Reminder for farmers: Stay rail safe when you’re out in the field
March 9- 15, 2014 is Agriculture Safety Week, and if you’re a farmer or rancher there’s no better time to refresh and revisit your rail safety knowledge.
Operation Lifesaver has worked closely with the Canadian Federation of Agriculture to develop rail safety materials specifically for farmers, ranchers and employees that offer reminders to farm machinery operators to ALWAYS stay alert in your day-to-day activities around the farmstead access roads that cross the train tracks.

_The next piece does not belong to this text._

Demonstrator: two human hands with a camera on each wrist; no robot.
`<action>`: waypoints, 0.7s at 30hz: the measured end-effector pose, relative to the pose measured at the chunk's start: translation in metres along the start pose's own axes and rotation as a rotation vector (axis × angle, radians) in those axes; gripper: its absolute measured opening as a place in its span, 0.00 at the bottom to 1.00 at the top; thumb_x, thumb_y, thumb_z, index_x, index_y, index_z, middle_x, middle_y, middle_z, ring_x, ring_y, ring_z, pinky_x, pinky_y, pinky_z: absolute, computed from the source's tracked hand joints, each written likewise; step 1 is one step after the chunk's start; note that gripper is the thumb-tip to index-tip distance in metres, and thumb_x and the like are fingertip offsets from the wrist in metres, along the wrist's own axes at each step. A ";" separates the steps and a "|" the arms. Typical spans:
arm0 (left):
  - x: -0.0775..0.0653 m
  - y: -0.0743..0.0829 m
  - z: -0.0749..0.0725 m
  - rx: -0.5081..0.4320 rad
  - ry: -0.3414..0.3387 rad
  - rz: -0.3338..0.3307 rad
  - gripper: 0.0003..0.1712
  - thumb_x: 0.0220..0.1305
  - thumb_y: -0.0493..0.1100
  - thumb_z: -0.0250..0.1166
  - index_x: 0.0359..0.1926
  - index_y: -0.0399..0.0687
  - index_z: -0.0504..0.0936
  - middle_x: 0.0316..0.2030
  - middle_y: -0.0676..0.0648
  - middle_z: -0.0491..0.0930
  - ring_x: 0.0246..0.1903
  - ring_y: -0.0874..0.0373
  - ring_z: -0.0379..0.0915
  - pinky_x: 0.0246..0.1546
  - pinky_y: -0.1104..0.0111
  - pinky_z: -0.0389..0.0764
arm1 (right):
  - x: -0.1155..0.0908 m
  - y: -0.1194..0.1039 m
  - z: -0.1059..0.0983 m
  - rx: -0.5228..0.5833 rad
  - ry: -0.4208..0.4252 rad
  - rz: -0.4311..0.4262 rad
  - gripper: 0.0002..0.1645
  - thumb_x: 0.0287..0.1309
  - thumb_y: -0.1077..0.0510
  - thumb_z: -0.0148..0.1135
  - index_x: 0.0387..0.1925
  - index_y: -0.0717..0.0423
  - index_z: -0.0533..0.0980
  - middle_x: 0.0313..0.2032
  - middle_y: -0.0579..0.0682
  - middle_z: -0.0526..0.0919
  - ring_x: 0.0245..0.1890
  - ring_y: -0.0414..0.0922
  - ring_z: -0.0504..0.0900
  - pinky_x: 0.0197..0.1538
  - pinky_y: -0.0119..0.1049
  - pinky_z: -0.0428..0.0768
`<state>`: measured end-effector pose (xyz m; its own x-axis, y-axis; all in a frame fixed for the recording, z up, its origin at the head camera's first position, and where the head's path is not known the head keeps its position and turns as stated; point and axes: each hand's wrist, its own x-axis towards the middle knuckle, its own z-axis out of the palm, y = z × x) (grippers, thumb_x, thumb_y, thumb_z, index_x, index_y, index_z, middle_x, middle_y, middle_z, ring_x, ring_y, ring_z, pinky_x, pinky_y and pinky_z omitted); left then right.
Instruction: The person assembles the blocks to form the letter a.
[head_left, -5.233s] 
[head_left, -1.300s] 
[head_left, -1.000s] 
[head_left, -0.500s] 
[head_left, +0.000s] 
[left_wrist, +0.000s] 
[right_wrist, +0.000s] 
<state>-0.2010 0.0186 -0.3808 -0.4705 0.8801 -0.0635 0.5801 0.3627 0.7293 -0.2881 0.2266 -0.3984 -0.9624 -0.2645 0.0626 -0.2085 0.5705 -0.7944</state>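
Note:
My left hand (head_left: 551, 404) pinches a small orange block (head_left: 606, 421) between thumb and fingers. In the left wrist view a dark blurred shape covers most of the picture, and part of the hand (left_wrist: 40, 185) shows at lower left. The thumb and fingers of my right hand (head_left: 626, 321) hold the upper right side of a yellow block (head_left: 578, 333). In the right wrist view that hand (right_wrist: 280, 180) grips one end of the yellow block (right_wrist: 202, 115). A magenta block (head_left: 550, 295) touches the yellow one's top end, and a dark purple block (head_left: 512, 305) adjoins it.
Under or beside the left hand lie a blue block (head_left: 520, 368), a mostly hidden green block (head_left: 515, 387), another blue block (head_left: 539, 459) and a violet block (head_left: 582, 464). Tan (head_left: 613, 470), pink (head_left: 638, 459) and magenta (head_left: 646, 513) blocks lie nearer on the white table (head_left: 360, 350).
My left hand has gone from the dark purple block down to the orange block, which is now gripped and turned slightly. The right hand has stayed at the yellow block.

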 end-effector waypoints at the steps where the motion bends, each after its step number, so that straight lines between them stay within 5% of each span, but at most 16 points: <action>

We want to remind you that farm crossings are passive, meaning there are no warning lights, bells, gates or signs. If you are a farmer or a rancher and have employees who must use the farm crossings on your property, ensure this straight-to-the-point rail safety message is engrained to memory:
Field to Field—YIELD TO TRAINS!
[caption id="attachment_8265" align="aligncenter" width="500"]
Give yourself the time to safely stop at all farm crossings
Ensure you have the time to slow down and come to a complete stop at all farm crossings. The quick-hit tips below are great to have on hand, and in the tractor. In fact, we recommend you print off these free rail safety resources and paste them up on a visor or on the dash in your machinery for easy reference.
- Stop no closer than 5 metres from the nearest rail. Allow extra distance for front-mounted buckets and chemical tanks on farm tractors.
- To better hear the train, open machinery cab windows, turn off radios and fans, and remove headsets.
- Make sure that the farm machinery is properly lined up with the farm crossing to ensure safe passage over the train tracks.
Ask yourself, is it safe to cross?
Just take a second and rattle of these reminders in your mind before you cross. Don’t be in a hurry - remember: your life is always worth the wait.
- Before resuming, make sure there is enough room on the other side of the train track or tracks to fully clear without stopping.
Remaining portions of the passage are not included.